§ **THE PROBLEM**
Take the material below and output exactly the run of lines from the one containing "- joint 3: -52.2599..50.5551" down to the one containing "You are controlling", with both included.

§ **DATASET EXTRACT**
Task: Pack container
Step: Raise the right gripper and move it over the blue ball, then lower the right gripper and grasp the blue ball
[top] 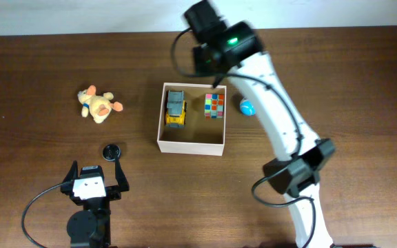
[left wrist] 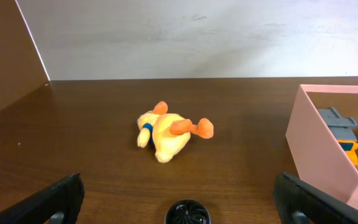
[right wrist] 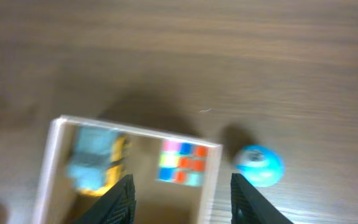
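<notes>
Bench (top: 33,158): dark wood grain, seen from overhead.

- Yellow plush duck (top: 98,105), orange beak and feet, lies on its side at 9 o'clock from the container, well apart from it.
- Small black round disc (top: 112,151) at 8 o'clock from the container, at 12 o'clock from the left claw (top: 95,171).
- Left claw: fingers spread wide, nothing between them, low over the bench.
- Container (top: 190,147): near bench centre, open side up, white walls, tan floor.
- Inside, grey-and-yellow toy truck (top: 176,109) in the 11 o'clock corner, along the left wall.
- Colour cube (top: 215,106) in the 1 o'clock corner, close to the right wall. Stickers are red, blue, green and orange. Any lettering is too small to read.
- Blue ball (top: 246,107) with a white patch lies on the bench at 3 o'clock, just outside the right wall.
- Right claw (right wrist: 182,186): above the container's far edge, fingers apart, holding nothing. The wrist picture is blurred.
</notes>
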`<control>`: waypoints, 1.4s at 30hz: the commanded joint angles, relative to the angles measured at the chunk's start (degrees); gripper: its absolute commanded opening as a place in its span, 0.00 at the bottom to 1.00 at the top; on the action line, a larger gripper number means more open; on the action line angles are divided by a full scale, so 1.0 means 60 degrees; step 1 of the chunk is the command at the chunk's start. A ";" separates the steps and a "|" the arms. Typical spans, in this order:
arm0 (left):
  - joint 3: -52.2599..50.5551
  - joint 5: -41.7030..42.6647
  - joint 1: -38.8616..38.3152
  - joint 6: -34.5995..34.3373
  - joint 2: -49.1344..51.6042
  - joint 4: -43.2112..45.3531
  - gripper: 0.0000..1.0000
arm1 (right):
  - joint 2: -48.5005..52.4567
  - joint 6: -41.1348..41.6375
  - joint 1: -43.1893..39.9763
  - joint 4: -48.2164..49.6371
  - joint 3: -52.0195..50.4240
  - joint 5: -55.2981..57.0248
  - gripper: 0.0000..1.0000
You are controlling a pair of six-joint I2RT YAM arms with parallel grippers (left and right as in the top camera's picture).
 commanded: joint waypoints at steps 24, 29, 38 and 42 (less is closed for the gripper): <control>-0.0044 0.0098 0.0007 -0.0058 -0.0044 0.0004 0.99 | 0.0022 -0.2036 -0.2739 0.1086 -0.4736 -0.2554 0.52; -0.0044 0.0098 0.0007 -0.0058 -0.0044 0.0004 0.99 | 0.0022 -0.2503 -0.2736 0.1683 -0.5366 -0.2918 0.56; -0.0044 0.0098 0.0007 -0.0058 -0.0044 0.0004 0.99 | 0.0025 -0.2645 -0.2736 0.2477 -0.6346 -0.2918 0.60; -0.0044 0.0098 0.0007 -0.0058 -0.0044 0.0004 0.99 | 0.0025 -0.2674 -0.2736 0.2750 -0.6590 -0.2918 0.60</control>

§ **TASK ANSWER**
  - joint 3: -52.2599..50.5551
  - joint 5: -41.7030..42.6647
  - joint 1: -38.8616..38.3152
  - joint 6: -34.5995..34.3373
  - joint 2: -49.1344..51.6042
  - joint 4: -43.2112..45.3531
  - gripper: 0.0000..1.0000
arm1 (right):
  - joint 2: -48.5005..52.4567
  - joint 6: -41.1348..41.6375
  - joint 1: -43.1893..39.9763
  - joint 4: -48.2164..49.6371
  - joint 3: -52.0195..50.4240
  - joint 5: -55.2981..57.0248
  - gripper: 0.0000..1.0000
You are controlling a pair of six-joint I2RT YAM arms with parallel grippers (left and right as in the top camera's picture).

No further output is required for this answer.